WHAT NEEDS TO BE DONE
Below are entries; output exactly the lines from the one with "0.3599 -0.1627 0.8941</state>" to the one with "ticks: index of", both included, and nothing else.

═════ INFORMATION GIVEN ═════

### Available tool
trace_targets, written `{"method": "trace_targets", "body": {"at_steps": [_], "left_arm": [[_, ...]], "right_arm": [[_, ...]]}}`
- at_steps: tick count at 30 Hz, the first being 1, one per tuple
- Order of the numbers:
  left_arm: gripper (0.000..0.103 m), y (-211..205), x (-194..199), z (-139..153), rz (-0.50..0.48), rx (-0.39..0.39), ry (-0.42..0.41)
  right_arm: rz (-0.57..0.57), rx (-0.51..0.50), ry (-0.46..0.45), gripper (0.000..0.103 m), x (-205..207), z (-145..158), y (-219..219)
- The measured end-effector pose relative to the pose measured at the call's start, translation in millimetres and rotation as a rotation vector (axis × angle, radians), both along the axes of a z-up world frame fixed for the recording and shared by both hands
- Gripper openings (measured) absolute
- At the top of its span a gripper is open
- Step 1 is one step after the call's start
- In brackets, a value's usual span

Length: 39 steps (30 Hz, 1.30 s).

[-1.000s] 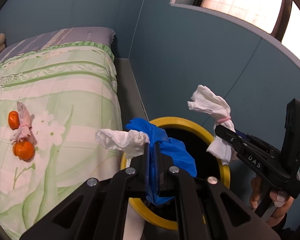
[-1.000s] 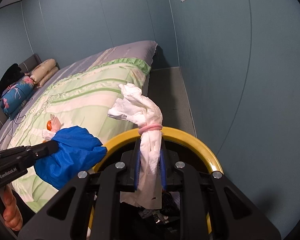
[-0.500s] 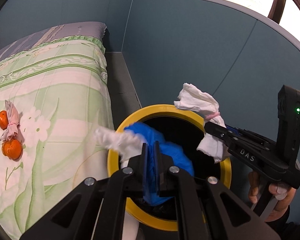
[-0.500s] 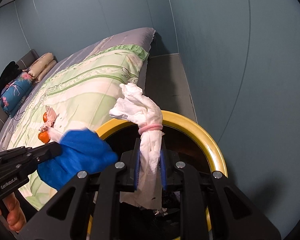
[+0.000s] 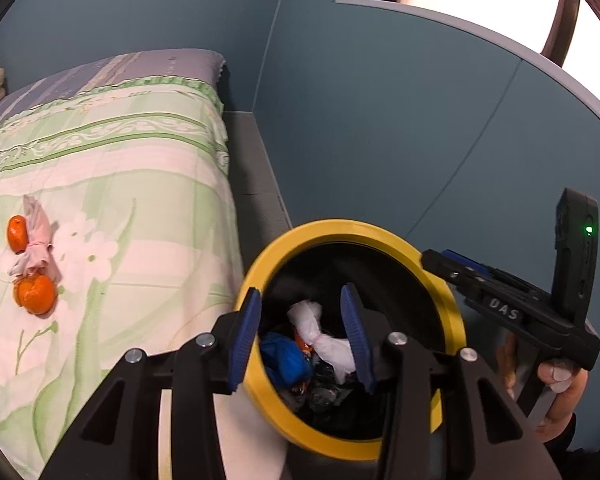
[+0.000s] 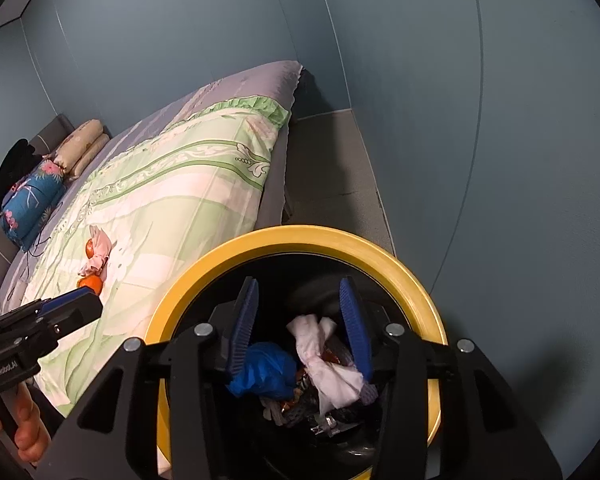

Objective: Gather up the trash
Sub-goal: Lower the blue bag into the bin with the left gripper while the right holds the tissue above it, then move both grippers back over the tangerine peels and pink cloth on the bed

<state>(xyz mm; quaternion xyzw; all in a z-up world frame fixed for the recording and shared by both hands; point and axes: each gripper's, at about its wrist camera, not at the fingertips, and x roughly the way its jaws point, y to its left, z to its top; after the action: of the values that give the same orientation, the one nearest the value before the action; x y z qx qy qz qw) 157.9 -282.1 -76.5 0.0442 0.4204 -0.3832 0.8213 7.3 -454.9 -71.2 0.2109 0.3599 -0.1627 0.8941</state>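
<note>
You see a bin with a smooth, glossy yellow plastic rim, crumpled white tissue and shiny blue film inside, matt black gripper frames with ribbed blue pads, and a soft cloth quilt.

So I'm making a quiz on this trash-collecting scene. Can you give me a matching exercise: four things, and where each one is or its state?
Things:
1. blue wad
2. oranges
3. left gripper
4. patterned blue pillow

Places or states:
A. on the green quilt
B. open, above the bin
C. inside the yellow-rimmed bin
D. at the head of the bed

Pairs: 1-C, 2-A, 3-B, 4-D
</note>
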Motion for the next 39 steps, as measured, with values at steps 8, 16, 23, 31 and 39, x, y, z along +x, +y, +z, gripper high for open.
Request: {"method": "trace_targets", "body": {"at_steps": [8,16,23,31,39], "left_arm": [[0.050,41,6,12,0.087,-0.005,-0.045],[0.073,92,22,28,0.185,-0.030,-0.100],[0.086,135,37,35,0.289,-0.035,-0.145],[0.095,182,58,39,0.389,-0.051,-0.156],[0.095,225,85,37,0.472,-0.062,-0.138]], "right_arm": [[0.012,0.002,-0.062,0.050,2,12,6],[0.049,-0.026,-0.091,0.059,22,28,25],[0.096,-0.055,-0.129,0.070,47,46,50],[0.188,-0.071,-0.153,0.075,82,54,90],[0.303,-0.071,-0.189,0.080,115,59,139]]}}
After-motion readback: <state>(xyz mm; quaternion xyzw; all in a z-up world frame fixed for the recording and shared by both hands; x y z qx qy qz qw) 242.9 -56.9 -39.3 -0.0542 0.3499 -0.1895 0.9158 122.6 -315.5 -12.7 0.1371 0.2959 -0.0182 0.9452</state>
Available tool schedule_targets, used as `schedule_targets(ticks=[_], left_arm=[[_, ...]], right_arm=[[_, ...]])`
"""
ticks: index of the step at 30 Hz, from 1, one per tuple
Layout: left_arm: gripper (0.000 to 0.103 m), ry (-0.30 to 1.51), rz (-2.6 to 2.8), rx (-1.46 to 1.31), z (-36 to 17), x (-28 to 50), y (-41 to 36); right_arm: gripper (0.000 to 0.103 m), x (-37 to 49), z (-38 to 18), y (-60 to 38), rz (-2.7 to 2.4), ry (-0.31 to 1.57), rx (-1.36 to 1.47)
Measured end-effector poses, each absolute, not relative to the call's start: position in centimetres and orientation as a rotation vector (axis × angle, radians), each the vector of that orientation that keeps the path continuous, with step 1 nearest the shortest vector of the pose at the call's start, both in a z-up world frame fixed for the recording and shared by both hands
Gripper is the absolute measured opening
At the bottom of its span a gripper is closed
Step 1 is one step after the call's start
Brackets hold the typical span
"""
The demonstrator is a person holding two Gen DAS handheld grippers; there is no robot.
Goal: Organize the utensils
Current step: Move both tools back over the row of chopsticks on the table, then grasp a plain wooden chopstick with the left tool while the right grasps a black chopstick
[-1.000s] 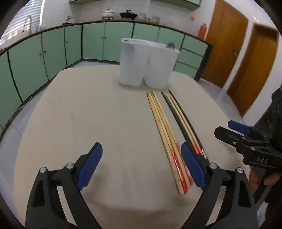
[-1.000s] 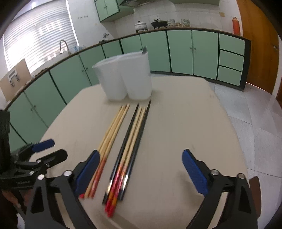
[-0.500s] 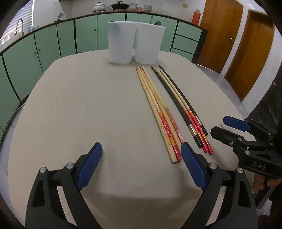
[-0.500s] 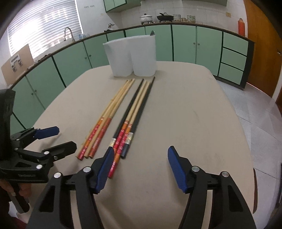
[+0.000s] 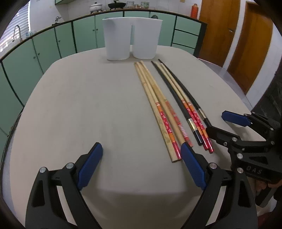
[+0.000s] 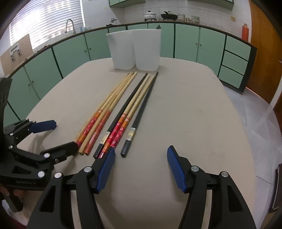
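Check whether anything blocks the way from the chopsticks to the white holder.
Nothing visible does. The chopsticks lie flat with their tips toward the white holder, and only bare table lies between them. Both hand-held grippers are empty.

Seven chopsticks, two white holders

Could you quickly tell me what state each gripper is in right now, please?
Left gripper: open, holding nothing.
Right gripper: open but narrower, holding nothing.

A kitchen: green cabinets, a sink tap, pots on the counter.
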State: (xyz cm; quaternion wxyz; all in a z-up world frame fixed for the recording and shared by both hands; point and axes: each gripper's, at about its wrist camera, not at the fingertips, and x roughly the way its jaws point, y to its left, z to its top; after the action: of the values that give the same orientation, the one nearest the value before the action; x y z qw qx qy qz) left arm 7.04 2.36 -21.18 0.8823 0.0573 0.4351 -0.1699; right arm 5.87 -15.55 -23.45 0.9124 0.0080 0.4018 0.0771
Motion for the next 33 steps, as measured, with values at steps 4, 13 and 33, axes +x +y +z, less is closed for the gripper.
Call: schedule_targets(ticks=[4, 13, 33], left_arm=[[0.088, 0.907, -0.327, 0.122, -21.2, 7.1, 2.8], [0.087, 0.904, -0.325, 0.087, -21.1, 7.0, 2.4], [0.062, 0.89, -0.334, 0.049, -20.5, 6.1, 3.7]], right_arm=[[0.054, 5.9, -23.5, -15.9, 0.149, 0.825, 0.016], [0.048, 5.7, -23.4, -15.9, 0.134, 0.817, 0.028], [0.017, 5.9, -23.6, -15.1, 0.154, 0.806, 0.062]])
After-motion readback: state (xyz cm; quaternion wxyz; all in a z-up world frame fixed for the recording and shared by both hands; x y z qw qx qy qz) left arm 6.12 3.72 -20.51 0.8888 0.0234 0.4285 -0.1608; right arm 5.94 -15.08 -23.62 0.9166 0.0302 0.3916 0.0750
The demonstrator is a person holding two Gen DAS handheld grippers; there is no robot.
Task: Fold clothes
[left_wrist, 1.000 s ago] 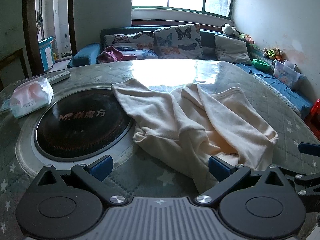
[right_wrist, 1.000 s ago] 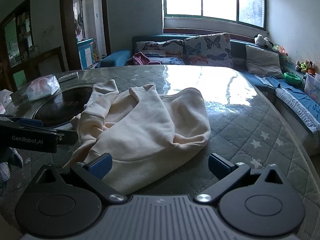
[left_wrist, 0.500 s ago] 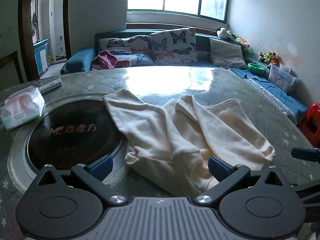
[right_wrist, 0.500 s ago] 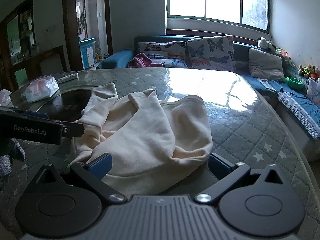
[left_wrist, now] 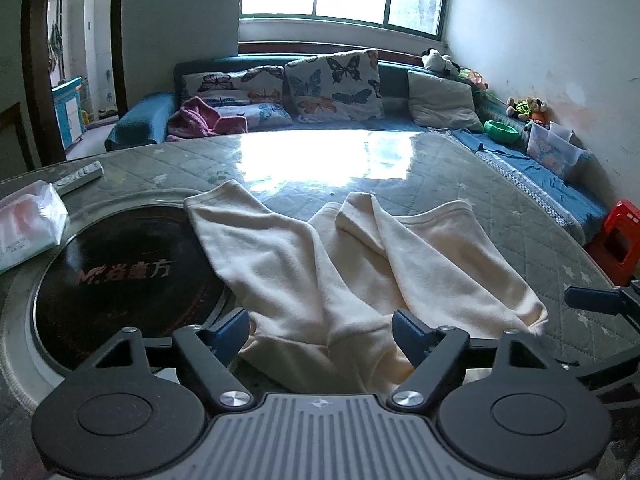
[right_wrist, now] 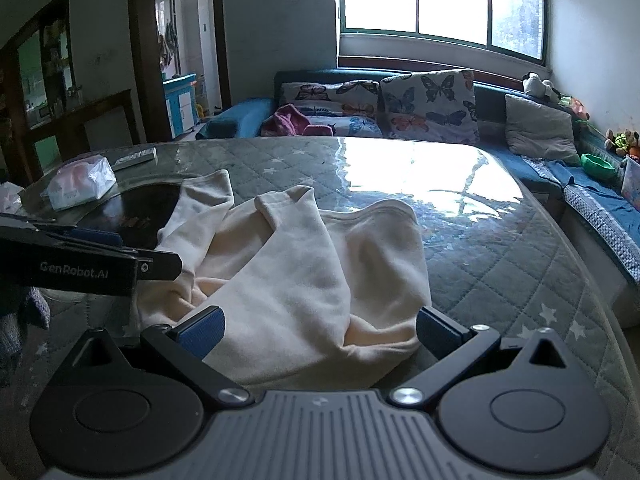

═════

SOLVED EXERCISE
<state>(xyz mm; quaternion xyzw; all in a z-up world frame fixed for the recording and shared by both hands; point and axes: each gripper's, at about its wrist camera, not at the fingertips, and x roughly the way its jaws point, y to its left, z to its top; after the action: of the values that give the same orientation, the one nearest the value before the action; x y z qx qy qz qw) 157.9 -282.1 -76.5 0.0442 0.4204 -0.3832 0.8213 7.3 -454.9 -71.2 0.2109 0.3599 -0.1627 0.8941</state>
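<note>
You see a bin with a smooth, glossy yellow plastic rim, crumpled white tissue and shiny blue film inside, matt black gripper frames with ribbed blue pads, and a soft cloth quilt.

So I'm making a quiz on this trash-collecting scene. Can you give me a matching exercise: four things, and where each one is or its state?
Things:
1. blue wad
2. oranges
3. left gripper
4. patterned blue pillow

Places or states:
A. on the green quilt
B. open, above the bin
C. inside the yellow-rimmed bin
D. at the head of the bed

Pairs: 1-C, 2-A, 3-B, 4-D
</note>
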Motion for the next 39 steps, as measured, with values at steps 8, 16, 23, 31 and 39, x, y, z along +x, +y, +z, gripper high for open.
Request: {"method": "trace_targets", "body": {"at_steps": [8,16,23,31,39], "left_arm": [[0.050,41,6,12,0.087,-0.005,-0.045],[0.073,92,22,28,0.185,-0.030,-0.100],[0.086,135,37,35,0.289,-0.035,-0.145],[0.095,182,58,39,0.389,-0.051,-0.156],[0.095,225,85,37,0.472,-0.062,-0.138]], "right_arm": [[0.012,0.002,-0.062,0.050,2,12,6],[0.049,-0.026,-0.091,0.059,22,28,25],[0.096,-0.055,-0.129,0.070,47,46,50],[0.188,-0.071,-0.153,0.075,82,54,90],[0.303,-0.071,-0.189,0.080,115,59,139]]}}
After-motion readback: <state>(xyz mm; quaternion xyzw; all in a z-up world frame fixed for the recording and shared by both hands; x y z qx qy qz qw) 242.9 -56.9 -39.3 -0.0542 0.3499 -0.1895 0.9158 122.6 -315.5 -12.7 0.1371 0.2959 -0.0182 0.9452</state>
Available tool schedule_targets, used as `schedule_targets(ticks=[_], left_arm=[[_, ...]], right_arm=[[_, ...]])`
"""
ticks: index of the step at 30 Hz, from 1, one per tuple

The work on this exercise is done.